- [Exercise details]: I'd like the full listing transcribed exactly, with no images included.

- [Supplied data]:
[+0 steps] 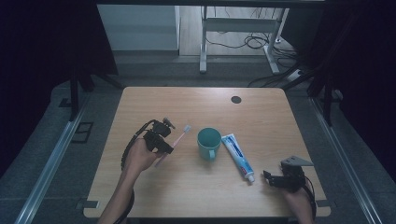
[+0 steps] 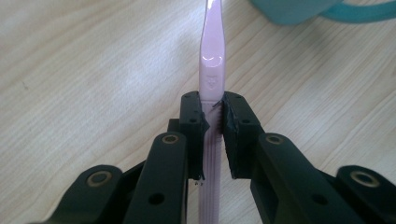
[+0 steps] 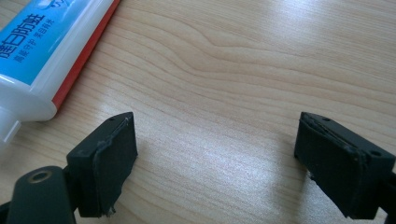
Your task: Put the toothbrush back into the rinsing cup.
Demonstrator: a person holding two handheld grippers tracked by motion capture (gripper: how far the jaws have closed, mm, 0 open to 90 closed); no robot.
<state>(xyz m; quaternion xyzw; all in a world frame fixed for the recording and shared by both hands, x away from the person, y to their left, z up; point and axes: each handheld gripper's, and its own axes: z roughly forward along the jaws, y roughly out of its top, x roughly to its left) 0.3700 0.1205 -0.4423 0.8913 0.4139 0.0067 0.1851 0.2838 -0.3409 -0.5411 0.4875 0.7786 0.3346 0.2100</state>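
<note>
Toothbrush, pink, slim and plastic (image 1: 173, 142), sits left of centre in the high view, held just above the light wooden surface (image 1: 201, 107) by the left claw (image 1: 164, 145), whose black jaws are closed tight on its handle. In the left gripper view the pads (image 2: 192, 122) pinch the handle (image 2: 211, 79) where the ribbed grip section gives way to the smooth, glossy neck. I judge it light and fairly stiff with a little spring toward the head; the polished neck looks slippery, so the ribbed stretch where it is now held seems the best place to grip. Its long axis runs on a diagonal in the high view, from lower left to upper right, with the pale bristled head (image 1: 187, 128) pointing up and right toward the teal ceramic mug (image 1: 208, 142); the tail of the handle sticks out below the claw toward the bottom of the frame.

Right of the brush, the mug stands upright near the middle of the frame, its handle turned toward the bottom edge. Just beside it to the right lies a blue and white toothpaste tube (image 1: 237, 156), flat on the surface, cap end toward the lower right.

At the lower right, the right claw (image 1: 275, 178) hovers near the tube's cap, apart from it; the right gripper view shows its jaws spread wide over bare wood, holding nothing.
</note>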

- [Result for this task]:
[+0 steps] 
[+0 steps] 
[+0 steps] 
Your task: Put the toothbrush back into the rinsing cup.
Demonstrator: a person holding two handheld grippers tracked by motion capture (gripper: how far the jaws have closed, mm, 0 open to 90 closed); no robot.
<state>(xyz m; quaternion xyzw; all in a world frame fixed for the recording and shared by both hands, x away from the person, y to their left, z up; point and axes: each handheld gripper's, and its own axes: z roughly forward along the jaws, y roughly out of its top, x roughly to its left) 0.3700 0.1205 -0.4423 0.8913 0.4139 0.0067 0.1851 0.2838 -0.3409 -0.5411 0.4875 0.7786 0.3346 0.2100</state>
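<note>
Toothbrush, pink, slim and plastic (image 1: 173, 142), sits left of centre in the high view, held just above the light wooden surface (image 1: 201, 107) by the left claw (image 1: 164, 145), whose black jaws are closed tight on its handle. In the left gripper view the pads (image 2: 192, 122) pinch the handle (image 2: 211, 79) where the ribbed grip section gives way to the smooth, glossy neck. I judge it light and fairly stiff with a little spring toward the head; the polished neck looks slippery, so the ribbed stretch where it is now held seems the best place to grip. Its long axis runs on a diagonal in the high view, from lower left to upper right, with the pale bristled head (image 1: 187, 128) pointing up and right toward the teal ceramic mug (image 1: 208, 142); the tail of the handle sticks out below the claw toward the bottom of the frame.

Right of the brush, the mug stands upright near the middle of the frame, its handle turned toward the bottom edge. Just beside it to the right lies a blue and white toothpaste tube (image 1: 237, 156), flat on the surface, cap end toward the lower right.

At the lower right, the right claw (image 1: 275, 178) hovers near the tube's cap, apart from it; the right gripper view shows its jaws spread wide over bare wood, holding nothing.
</note>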

What was asked for in the exercise is now done.